Start of Block

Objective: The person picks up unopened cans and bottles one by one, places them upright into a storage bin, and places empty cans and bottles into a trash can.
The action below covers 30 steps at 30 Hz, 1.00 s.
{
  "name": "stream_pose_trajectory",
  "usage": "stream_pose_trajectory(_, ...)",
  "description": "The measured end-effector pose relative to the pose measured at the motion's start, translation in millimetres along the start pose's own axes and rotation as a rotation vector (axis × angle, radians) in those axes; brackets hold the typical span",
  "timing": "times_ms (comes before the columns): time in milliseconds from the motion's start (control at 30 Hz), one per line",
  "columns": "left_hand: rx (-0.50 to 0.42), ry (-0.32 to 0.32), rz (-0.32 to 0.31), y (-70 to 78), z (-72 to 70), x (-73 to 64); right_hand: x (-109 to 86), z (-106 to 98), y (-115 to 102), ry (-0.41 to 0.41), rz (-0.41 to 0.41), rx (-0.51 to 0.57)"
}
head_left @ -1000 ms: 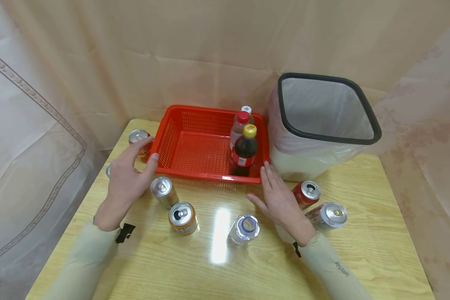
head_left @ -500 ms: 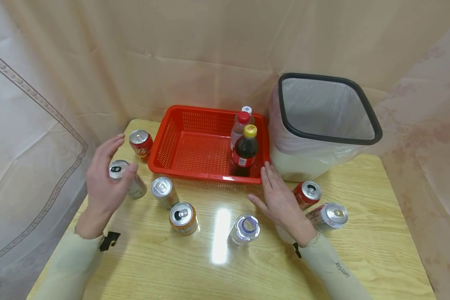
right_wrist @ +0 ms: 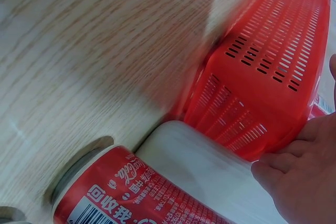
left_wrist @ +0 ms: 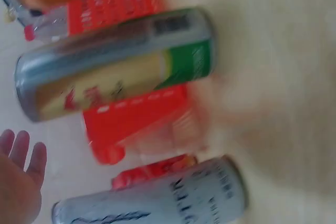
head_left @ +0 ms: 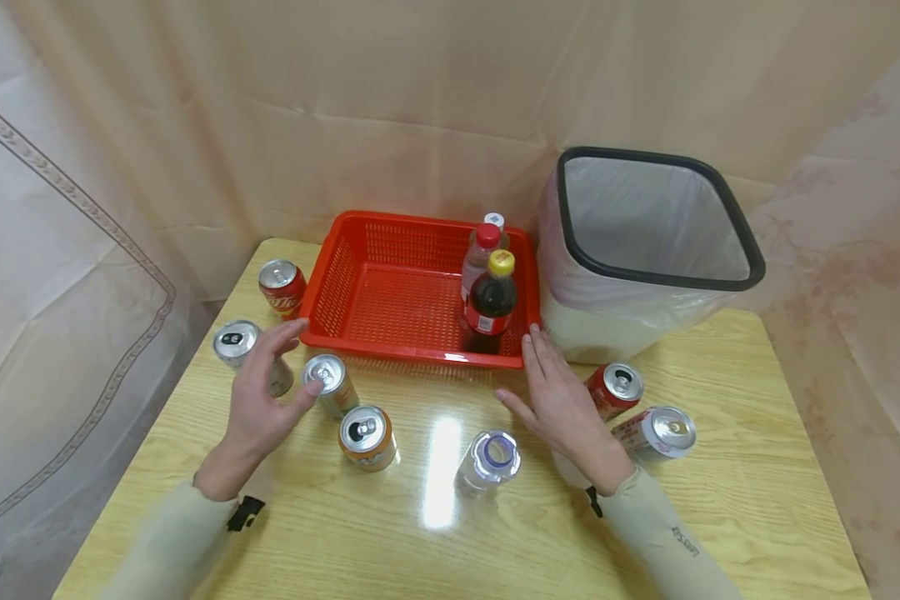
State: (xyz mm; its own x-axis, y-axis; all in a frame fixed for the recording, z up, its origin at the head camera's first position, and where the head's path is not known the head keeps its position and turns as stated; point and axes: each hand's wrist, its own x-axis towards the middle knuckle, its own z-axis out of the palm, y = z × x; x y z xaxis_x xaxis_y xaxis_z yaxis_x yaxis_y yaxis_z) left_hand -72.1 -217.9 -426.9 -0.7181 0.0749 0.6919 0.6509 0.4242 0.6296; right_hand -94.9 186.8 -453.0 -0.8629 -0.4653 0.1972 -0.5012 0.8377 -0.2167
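My left hand [head_left: 273,379] hovers open over the table's left side. It is between a silver can [head_left: 234,340] and a gold-sided can [head_left: 328,379], with the thumb tip just at the gold-sided can. My right hand [head_left: 558,396] lies flat and open on the table, fingertips by the front right corner of the red basket [head_left: 360,283]. The left wrist view is blurred but shows the gold-sided can [left_wrist: 115,66] and a grey can [left_wrist: 152,203]. In the right wrist view my right fingers [right_wrist: 294,182] sit beside the basket wall [right_wrist: 262,93].
In the basket stand a cola bottle [head_left: 491,304] and two more bottles behind it. A lined bin [head_left: 645,242] stands at the back right. Around the hands are a red can [head_left: 281,283], an orange can [head_left: 366,433], a clear bottle [head_left: 489,454], a red can [head_left: 613,387] and a lying can [head_left: 656,429].
My left hand left the basket's left corner, swung out left to the silver can, then came back right between that can and the gold-sided one. My right hand stayed still.
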Motion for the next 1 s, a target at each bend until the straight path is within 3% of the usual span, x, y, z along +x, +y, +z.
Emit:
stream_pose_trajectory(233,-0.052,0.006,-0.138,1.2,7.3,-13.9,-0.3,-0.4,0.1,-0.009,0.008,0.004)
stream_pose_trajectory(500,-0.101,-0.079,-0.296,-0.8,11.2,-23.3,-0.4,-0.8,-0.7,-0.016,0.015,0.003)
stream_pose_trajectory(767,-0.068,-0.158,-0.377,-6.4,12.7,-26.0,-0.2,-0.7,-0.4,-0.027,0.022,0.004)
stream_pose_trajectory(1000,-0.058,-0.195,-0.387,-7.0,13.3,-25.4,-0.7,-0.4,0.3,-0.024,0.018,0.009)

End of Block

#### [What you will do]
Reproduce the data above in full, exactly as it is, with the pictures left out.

#### [Solved exercise]
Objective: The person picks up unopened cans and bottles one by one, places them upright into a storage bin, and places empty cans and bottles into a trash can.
The action below covers 30 steps at 30 Hz, 1.00 s.
{
  "name": "stream_pose_trajectory",
  "usage": "stream_pose_trajectory(_, ...)",
  "description": "The measured end-effector pose relative to the pose measured at the motion's start, translation in millimetres along the start pose's own axes and rotation as a rotation vector (axis × angle, radians) in those axes; brackets hold the typical span",
  "timing": "times_ms (comes before the columns): time in milliseconds from the motion's start (control at 30 Hz), one per line",
  "columns": "left_hand: rx (-0.50 to 0.42), ry (-0.32 to 0.32), rz (-0.32 to 0.31), y (-70 to 78), z (-72 to 70), x (-73 to 64); right_hand: x (-109 to 86), z (-106 to 98), y (-115 to 102), ry (-0.41 to 0.41), rz (-0.41 to 0.41), rx (-0.51 to 0.57)"
}
head_left @ -1000 ms: 
head_left @ -500 ms: 
right_wrist @ +0 ms: 
left_wrist @ +0 ms: 
head_left @ +0 ms: 
State: (xyz mm; its own x-axis, y-axis; all in a frame fixed for the recording, z up, its origin at the head camera's first position, and where the head's path is not known the head keeps its position and turns as stated; point and axes: each hand's wrist, its own x-axis towards the middle knuckle, its own z-axis out of the palm, y = z × x; x y z xaxis_x xaxis_y xaxis_z yaxis_x yaxis_y yaxis_z) left_hand -72.1 -217.9 -426.9 -0.7181 0.0749 0.6919 0.6509 0.4242 0.6296; right_hand -94.9 186.8 -453.0 -0.8629 -0.4653 0.1972 -0.5012 0.8377 -0.2167
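My left hand [head_left: 273,379] hovers open over the table's left side. It is between a silver can [head_left: 234,340] and a gold-sided can [head_left: 328,379], with the thumb tip just at the gold-sided can. My right hand [head_left: 558,396] lies flat and open on the table, fingertips by the front right corner of the red basket [head_left: 360,283]. The left wrist view is blurred but shows the gold-sided can [left_wrist: 115,66] and a grey can [left_wrist: 152,203]. In the right wrist view my right fingers [right_wrist: 294,182] sit beside the basket wall [right_wrist: 262,93].
In the basket stand a cola bottle [head_left: 491,304] and two more bottles behind it. A lined bin [head_left: 645,242] stands at the back right. Around the hands are a red can [head_left: 281,283], an orange can [head_left: 366,433], a clear bottle [head_left: 489,454], a red can [head_left: 613,387] and a lying can [head_left: 656,429].
My left hand left the basket's left corner, swung out left to the silver can, then came back right between that can and the gold-sided one. My right hand stayed still.
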Motion for the next 1 s, a target at each bend until the straight path is within 3% of the usual span, x, y, z along +x, +y, +z.
Emit:
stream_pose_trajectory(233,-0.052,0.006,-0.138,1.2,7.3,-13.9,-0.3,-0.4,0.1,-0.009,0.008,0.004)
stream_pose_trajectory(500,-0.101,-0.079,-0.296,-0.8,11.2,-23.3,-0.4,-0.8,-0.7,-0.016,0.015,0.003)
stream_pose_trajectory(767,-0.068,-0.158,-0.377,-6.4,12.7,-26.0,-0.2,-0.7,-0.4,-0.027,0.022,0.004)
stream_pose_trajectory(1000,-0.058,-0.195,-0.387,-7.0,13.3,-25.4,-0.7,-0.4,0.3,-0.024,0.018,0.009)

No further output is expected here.